Indebtedness under the line of credit accrues interest at Comerica's base rate
and is secured by substantially all of the Company's assets. The line of credit
may be terminated by either party upon 30 days' notice. Borrowings under the
line of credit are subject to certain financial covenants. Although the Company
was not in compliance with some of these covenants as of June 28, 1997, Comerica
has waived non-compliance. As a result, the Company is able to borrow against
the line of credit.
Note 5. Earnings Per Share
In February 1997, the Financial Accounting Standards Board issued
Statement No. 128, Earnings Per Share, which is required to be adopted on
December 31, 1997. At that time, the Company will be required to change the
method currently used to compute net income (loss) per share and to restate all
prior periods. Under the new requirements for calculating primary earnings per
share, the dilutive effect of common stock equivalents will be excluded. As a
result of the antidilutive effect of common stock equivalent shares, the impact
on the calculation of primary and fully diluted earnings per share is not
expected to be material.
-7-
<PAGE>
Item 2. Management's Discussion and Analysis of Financial Condition and Results
of Operations
The following discussion should be read in conjunction with the
unaudited consolidated financial statements and notes thereto included in Part
I--Item 1 of this Quarterly Report.
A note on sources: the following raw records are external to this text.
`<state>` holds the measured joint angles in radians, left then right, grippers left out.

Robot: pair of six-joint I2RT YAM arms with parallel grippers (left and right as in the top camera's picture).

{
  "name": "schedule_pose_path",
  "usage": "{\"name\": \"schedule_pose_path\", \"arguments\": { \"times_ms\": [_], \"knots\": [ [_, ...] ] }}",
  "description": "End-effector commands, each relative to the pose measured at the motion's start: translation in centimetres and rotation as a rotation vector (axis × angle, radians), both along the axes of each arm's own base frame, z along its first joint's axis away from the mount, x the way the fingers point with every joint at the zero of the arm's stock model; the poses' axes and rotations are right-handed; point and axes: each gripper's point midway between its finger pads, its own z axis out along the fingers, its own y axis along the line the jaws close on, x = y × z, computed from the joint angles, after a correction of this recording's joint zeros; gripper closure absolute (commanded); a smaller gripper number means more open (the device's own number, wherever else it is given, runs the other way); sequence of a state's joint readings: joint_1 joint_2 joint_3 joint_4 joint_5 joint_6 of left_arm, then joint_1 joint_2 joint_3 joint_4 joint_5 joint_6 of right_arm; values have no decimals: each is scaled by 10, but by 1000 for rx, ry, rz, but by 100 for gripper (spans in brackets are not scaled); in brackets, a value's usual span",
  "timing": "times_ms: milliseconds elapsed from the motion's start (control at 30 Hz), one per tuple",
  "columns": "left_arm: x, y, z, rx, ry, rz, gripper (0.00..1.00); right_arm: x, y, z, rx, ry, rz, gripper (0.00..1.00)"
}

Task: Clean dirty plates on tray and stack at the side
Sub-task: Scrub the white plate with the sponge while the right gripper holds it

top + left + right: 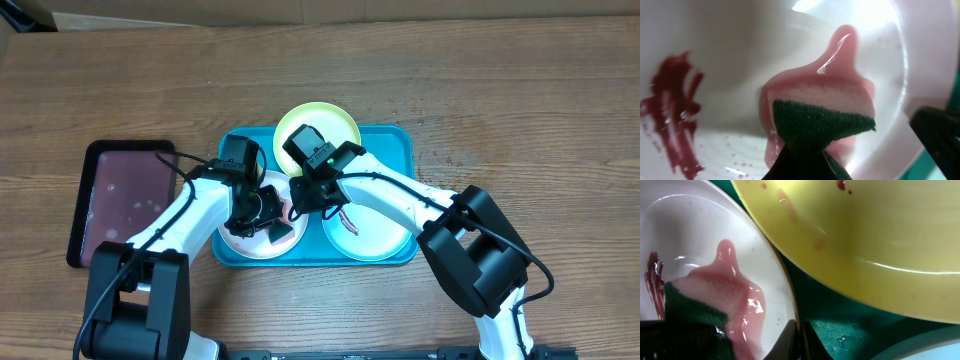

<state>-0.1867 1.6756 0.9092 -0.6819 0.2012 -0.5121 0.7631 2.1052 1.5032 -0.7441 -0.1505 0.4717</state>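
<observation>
The turquoise tray (pixel 400 140) holds three plates: a lime-green one (pixel 335 120) at the back, a white one (pixel 245 245) front left and a light-blue-rimmed one (pixel 375 240) front right. My left gripper (pixel 272 222) is shut on a green-backed sponge (pixel 822 120) and presses it onto the white plate (pixel 740 50), in a pink puddle beside a dark red smear (pixel 672 110). My right gripper (pixel 800 340) is shut on the white plate's rim (pixel 785 280). The lime-green plate (pixel 880 225) has small red spots. The light-blue plate carries a reddish smear.
A dark maroon, black-rimmed tray (pixel 125 200) lies on the wooden table left of the turquoise tray. The wet tray floor (pixel 850 325) shows between the plates. The two arms cross closely over the tray's middle.
</observation>
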Motion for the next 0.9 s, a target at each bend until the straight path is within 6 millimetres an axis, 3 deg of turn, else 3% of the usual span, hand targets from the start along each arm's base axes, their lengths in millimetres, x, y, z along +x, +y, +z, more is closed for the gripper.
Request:
{"name": "schedule_pose_path", "arguments": {
  "times_ms": [0,67,467,667,867],
  "knots": [
    [-3,61,-11,334,-17,104,96,-1,-5,-4,-22,0,-12,96],
    [-4,80,-10,446,-31,122,96,-1,-5,-4,-25,2,-11,96],
    [-7,137,11,803,-67,112,96,-1,-8,-4,-38,-3,-7,96],
    [11,129,27,772,-87,69,96,-1,-8,-5,-39,-2,-7,96],
    [50,90,65,549,-147,72,96,-1,-7,-4,-36,-5,-8,96]
  ]
}}
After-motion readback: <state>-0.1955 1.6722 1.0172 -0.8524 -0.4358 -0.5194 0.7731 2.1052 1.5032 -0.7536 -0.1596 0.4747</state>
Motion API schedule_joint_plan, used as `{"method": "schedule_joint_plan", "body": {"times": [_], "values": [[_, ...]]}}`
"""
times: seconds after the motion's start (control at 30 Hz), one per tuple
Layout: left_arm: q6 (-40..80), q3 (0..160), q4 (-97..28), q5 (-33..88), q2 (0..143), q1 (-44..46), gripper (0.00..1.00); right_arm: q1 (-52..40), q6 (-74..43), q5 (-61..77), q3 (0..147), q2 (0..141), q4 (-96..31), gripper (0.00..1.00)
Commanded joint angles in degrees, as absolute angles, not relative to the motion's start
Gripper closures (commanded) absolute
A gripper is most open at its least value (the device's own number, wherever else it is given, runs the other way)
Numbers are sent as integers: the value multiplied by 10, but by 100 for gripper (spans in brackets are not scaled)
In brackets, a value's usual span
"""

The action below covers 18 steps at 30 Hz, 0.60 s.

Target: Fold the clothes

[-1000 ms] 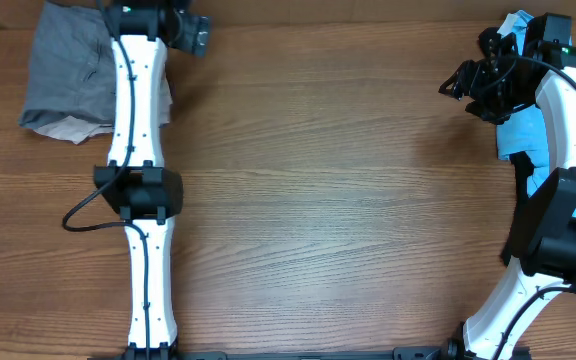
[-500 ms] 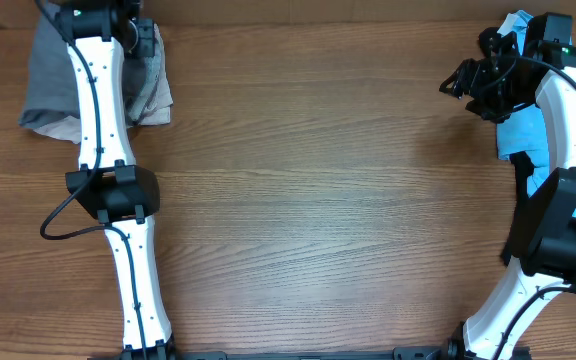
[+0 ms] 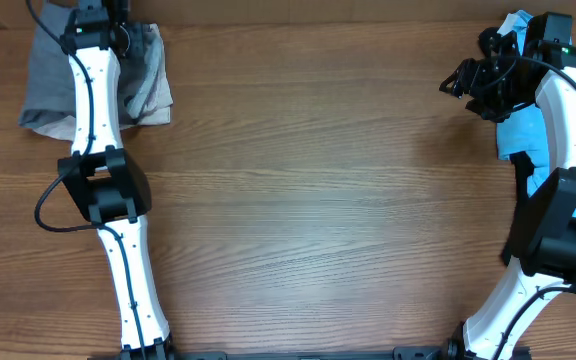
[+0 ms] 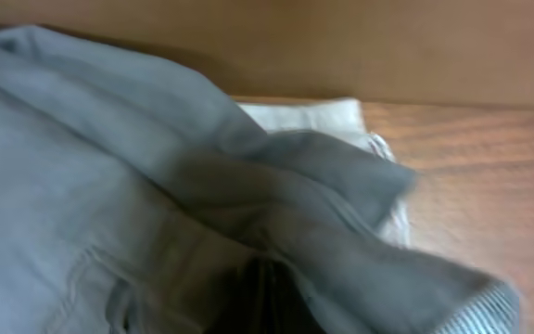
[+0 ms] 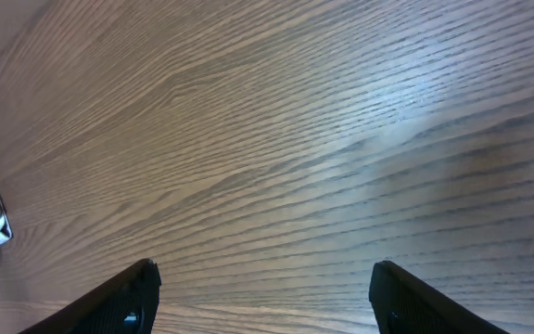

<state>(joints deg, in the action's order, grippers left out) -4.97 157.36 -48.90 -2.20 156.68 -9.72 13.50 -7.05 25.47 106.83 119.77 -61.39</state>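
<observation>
At the table's (image 3: pixel 308 200) far left corner the shorts (image 3: pixel 46 80) lie in a rumpled heap, grey side up. Pale lining (image 3: pixel 56 127) peeks out along the near edge. The left gripper (image 3: pixel 108 18) sits over the heap's far side. In its wrist view a ridge of grey cloth runs down into the dark gap at the bottom, so the jaws look closed on 1 fold of the shorts. The ribbed waistband (image 4: pixel 480 311) shows just to the right of that pinch.

The step in hand appears to be drawing the shorts out to the open wood for flattening. Doing it well likely means lifting only enough to free the cloth, then dragging slowly toward the centre so the trailing part smooths itself instead of bunching. A pinch near the waistband would give a straighter edge to fold along than a loose mid-panel fold. If more than 1 layer is caught, the garment may come out twisted.

The centre of the table is bare wood. At the far right the right gripper (image 5: pixel 265 283) hovers above the boards with its jaws wide apart and nothing between them. A blue garment (image 3: pixel 520 132) lies under that arm, near the table edge, waiting its turn.
</observation>
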Motion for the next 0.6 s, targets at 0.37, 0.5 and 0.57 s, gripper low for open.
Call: {"method": "schedule_joint_plan", "body": {"times": [0.37,0.5,0.57], "values": [[-30,1798,-708,-29,1510,-95,50,135,-22,175,1177,1131,-662,1],[-21,1800,-768,9,1455,-92,14,132,-14,176,1216,1087,-694,0],[-21,1800,-795,45,1427,-92,3,123,-10,176,1222,1061,-708,0]]}}
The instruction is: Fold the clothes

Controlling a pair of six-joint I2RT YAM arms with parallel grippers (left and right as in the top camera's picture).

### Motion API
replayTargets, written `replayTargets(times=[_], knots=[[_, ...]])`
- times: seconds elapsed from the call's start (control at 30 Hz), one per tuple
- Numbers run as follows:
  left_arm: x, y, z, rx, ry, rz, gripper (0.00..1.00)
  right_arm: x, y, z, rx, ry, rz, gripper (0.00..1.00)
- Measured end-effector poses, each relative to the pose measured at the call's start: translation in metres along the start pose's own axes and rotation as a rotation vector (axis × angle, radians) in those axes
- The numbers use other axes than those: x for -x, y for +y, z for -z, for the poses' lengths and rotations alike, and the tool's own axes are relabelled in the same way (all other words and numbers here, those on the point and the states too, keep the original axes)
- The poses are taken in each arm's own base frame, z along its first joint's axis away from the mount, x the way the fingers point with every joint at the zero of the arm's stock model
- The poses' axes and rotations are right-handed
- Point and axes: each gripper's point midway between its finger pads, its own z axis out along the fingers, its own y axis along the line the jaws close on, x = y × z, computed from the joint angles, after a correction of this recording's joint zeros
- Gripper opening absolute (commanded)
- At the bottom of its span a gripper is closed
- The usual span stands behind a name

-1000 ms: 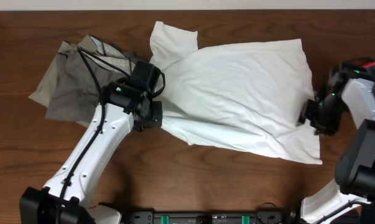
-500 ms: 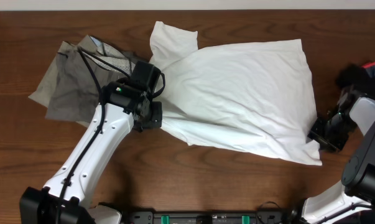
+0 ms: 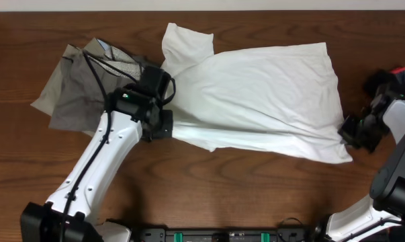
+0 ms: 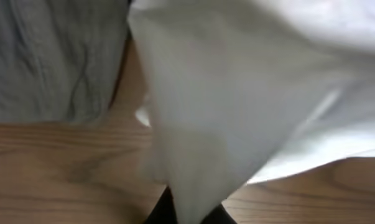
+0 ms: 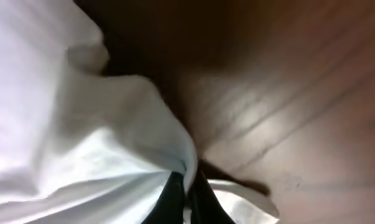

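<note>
So, both sets of jaws are pressed together on cloth right now. The left gripper (image 4: 187, 213) has a bunched bit of the white T-shirt (image 3: 262, 94) pinched between its dark fingertips, and the fabric fans up and away from that pinch. The right gripper (image 5: 186, 194) is doing the same at the shirt's opposite end, clamped on a thin fold at the corner.

My read on why: the two pinches sit at either end of the shirt's near edge, and that edge runs in a fairly straight line between them. The rest of the shirt lies flat on the far side with one sleeve poking out. Looks like a setup for carrying that edge over the body as a fold, and holding both ends would keep it from sagging in the middle.

The grey-khaki trousers (image 3: 74, 87) are in a rumpled heap just beside the shirt's sleeve end, partly under the left arm. I can't tell if they're tucked under the shirt or only touching it.

The surface is a dark brown wooden table (image 3: 242, 195) with visible grain and a bit of shine. Beyond the shirt's far edge there's only a pale strip (image 3: 202, 4), so not much room to see.
</note>
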Motion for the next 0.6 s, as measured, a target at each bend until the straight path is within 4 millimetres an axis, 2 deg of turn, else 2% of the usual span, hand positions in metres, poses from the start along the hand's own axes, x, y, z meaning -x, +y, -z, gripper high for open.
replayTargets(times=[0.1, 0.27, 0.33, 0.57, 0.6], knots=[[0.004, 0.011, 0.000, 0.005, -0.003, 0.034, 0.07, 0.011, 0.003, 0.006, 0.014, -0.033, -0.003, 0.01], [0.020, 0.022, -0.001, -0.005, -0.055, 0.079, 0.09, 0.014, 0.008, 0.007, 0.046, -0.041, -0.001, 0.01], [0.031, 0.019, 0.000, -0.030, -0.096, 0.067, 0.06, 0.016, 0.011, 0.007, 0.060, -0.050, 0.002, 0.01], [0.075, 0.003, 0.009, -0.110, -0.273, 0.023, 0.06, 0.032, 0.024, 0.009, 0.129, -0.108, 0.012, 0.01], [0.079, 0.002, 0.009, -0.114, -0.290, 0.019, 0.08, 0.035, 0.027, 0.010, 0.146, -0.121, 0.015, 0.01]])
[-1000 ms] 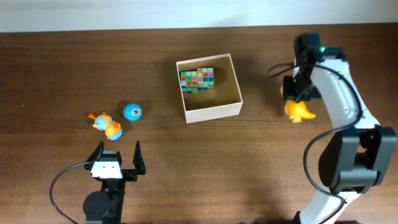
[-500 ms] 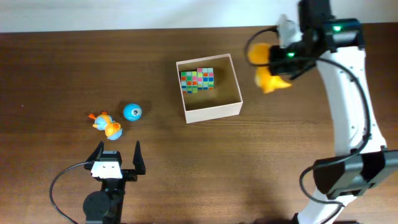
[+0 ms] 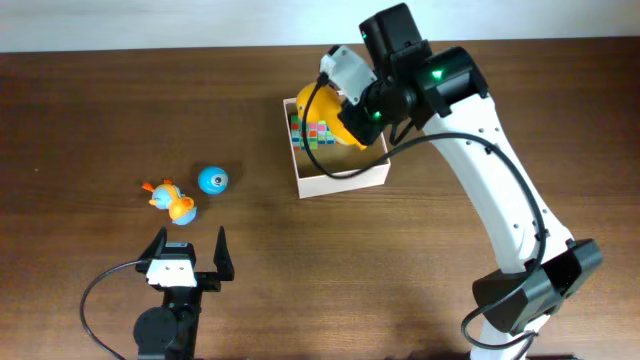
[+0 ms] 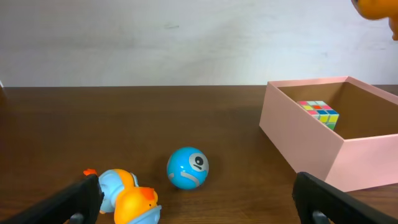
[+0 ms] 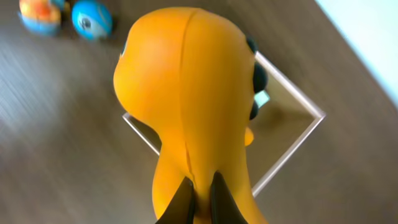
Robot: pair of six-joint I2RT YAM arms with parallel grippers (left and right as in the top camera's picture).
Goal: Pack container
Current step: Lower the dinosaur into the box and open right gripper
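Overhead: cube (image 3: 318, 133) already in container (image 3: 342, 181), right gripper (image 5: 200, 190) clamping yellow toy (image 3: 312, 108) above it; ball (image 3: 212, 180), duck (image 3: 172, 201) wait centre-left, left gripper (image 3: 188, 250) gaping

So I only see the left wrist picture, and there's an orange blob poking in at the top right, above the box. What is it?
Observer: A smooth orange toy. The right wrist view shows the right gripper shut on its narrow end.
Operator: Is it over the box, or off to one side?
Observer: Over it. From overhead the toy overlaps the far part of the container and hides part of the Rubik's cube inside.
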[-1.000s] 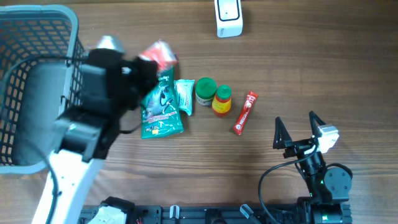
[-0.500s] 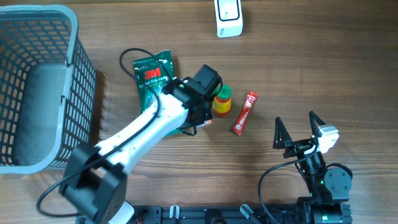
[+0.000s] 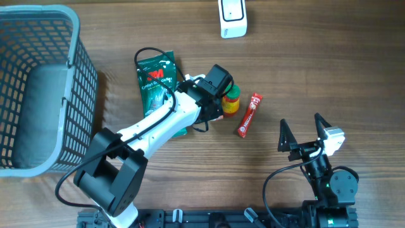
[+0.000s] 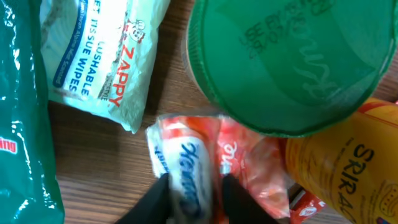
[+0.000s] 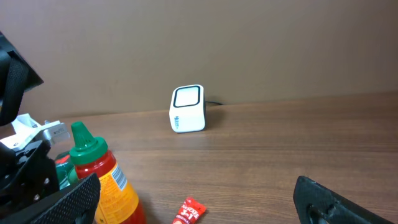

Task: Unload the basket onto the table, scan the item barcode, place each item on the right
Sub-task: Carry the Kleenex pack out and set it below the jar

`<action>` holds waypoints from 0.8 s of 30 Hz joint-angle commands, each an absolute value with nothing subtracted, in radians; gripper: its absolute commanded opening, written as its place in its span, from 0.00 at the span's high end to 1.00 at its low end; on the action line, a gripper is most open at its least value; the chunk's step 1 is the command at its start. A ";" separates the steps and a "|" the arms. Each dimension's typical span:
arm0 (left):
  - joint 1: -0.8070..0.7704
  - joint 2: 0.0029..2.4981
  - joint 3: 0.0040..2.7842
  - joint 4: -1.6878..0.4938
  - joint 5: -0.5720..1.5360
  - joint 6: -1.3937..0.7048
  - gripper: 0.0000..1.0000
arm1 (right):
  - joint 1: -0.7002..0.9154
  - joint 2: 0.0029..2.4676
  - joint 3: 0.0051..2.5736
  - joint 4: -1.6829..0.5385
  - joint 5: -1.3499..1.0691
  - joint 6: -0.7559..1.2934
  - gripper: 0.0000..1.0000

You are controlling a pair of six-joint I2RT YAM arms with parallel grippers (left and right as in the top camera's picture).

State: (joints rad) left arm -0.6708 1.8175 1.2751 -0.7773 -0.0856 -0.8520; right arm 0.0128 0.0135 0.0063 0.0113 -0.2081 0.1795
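Sachet: orange sachet (image 4: pixel 205 155) lies mid-counter, just beside green-lidded jar (image 4: pixel 292 62).
Left claw (image 4: pixel 193 202): straddles sachet; grip unclear.
Right claw (image 3: pixel 300 120): agape, near edge.
Risk: a loose pinch could drop it before far-edge scanner (image 3: pixel 232 18).

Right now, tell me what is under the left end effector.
In the left wrist view, an orange-and-white packet lies on the table between the left end effector's fingers, next to a green lid and a sriracha bottle. From overhead the arm covers the packet entirely.

Blocked upper left by grey mesh basket (image 3: pixel 82 82); crowded mid-frame by green-capped orange sauce bottle (image 3: pixel 232 102), red sachet (image 3: pixel 249 114); passable over wooden tabletop (image 3: pixel 329 57) upper right.
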 commanded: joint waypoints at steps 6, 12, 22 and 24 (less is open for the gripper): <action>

Except for that disclosure that reports the
Company's historical results, the statements set forth in this section are
forward looking statements. Actual results could differ materially from those
projected in the forward looking statements due to a number of factors,
including uncertainty as to development and market acceptance of the Company's
ELSET Virtual Set product and other products; dependence on Silicon Graphics,
Inc.; rapid technological change in the Company's industry; and the need for new
product development. Additional information concerning these and other factors
that could cause actual results to differ materially from those in the forward
looking statements is contained under the heading "Other Factors That May Affect
Future Results," commencing on page 16 of the Company's Annual Report on Form
10-K for the Fiscal Year Ended September 30, 1996.
Overview Accom designs, manufactures, markets and supports digital video systems
for the high-end production, post-production and broadcast markets. The Company
was incorporated in December 1987 and began shipments of its digital signal
processing products in fiscal 1989. In November 1991, the Company merged with
Axial Systems Corporation ("Axial"), a developer of digital on-line editing
systems. The first shipments of the Company's Axial(R) 2020 Visual On-Line
Editing System ("Axial 2020") and RTD 4224 digital video disk recorder (the
"RTD") occurred in fiscal 1992. The first shipments of the Company's
Brontostore(TM) news graphics and clip server (the "Brontostore", renamed
"Axess(TM)" in April 1996) and the Company's lower cost Axial 2010 On-Line
Editing System ("Axial 2010") and WSD(R) Work Station Disk Recorder (the "WSD")
occurred in fiscal 1994. In January 1995, the Company began shipping the
WSD(R)/XL Work Station Disk Recorder ("WSD/XL") and in June 1996 began shipping
the WSD(R)/XLS. In September of 1996 the Company began shipping the
WSD(R)/Xtreme, a replacement for the WSD(R)/XLS which has eight minutes of
uncompressed digital video storage.
In September 1995, the Company increased its ownership interest in
ELSET Electronic-Set GmbH, a German limited liability company ("ELSET GmbH"), to
100% for approximately $7.6 million in cash, funded with a portion of the
proceeds of the Company's initial public offering (the "ELSET Acquisition"). At
the April 1995 National Association of Broadcasters ("NAB") convention, the
Company introduced a prototype of the ELSET(TM) virtual set system (the "ELSET
Virtual Set"), which operates on a Silicon Graphics, Inc. ("SGI") Onyx(TM)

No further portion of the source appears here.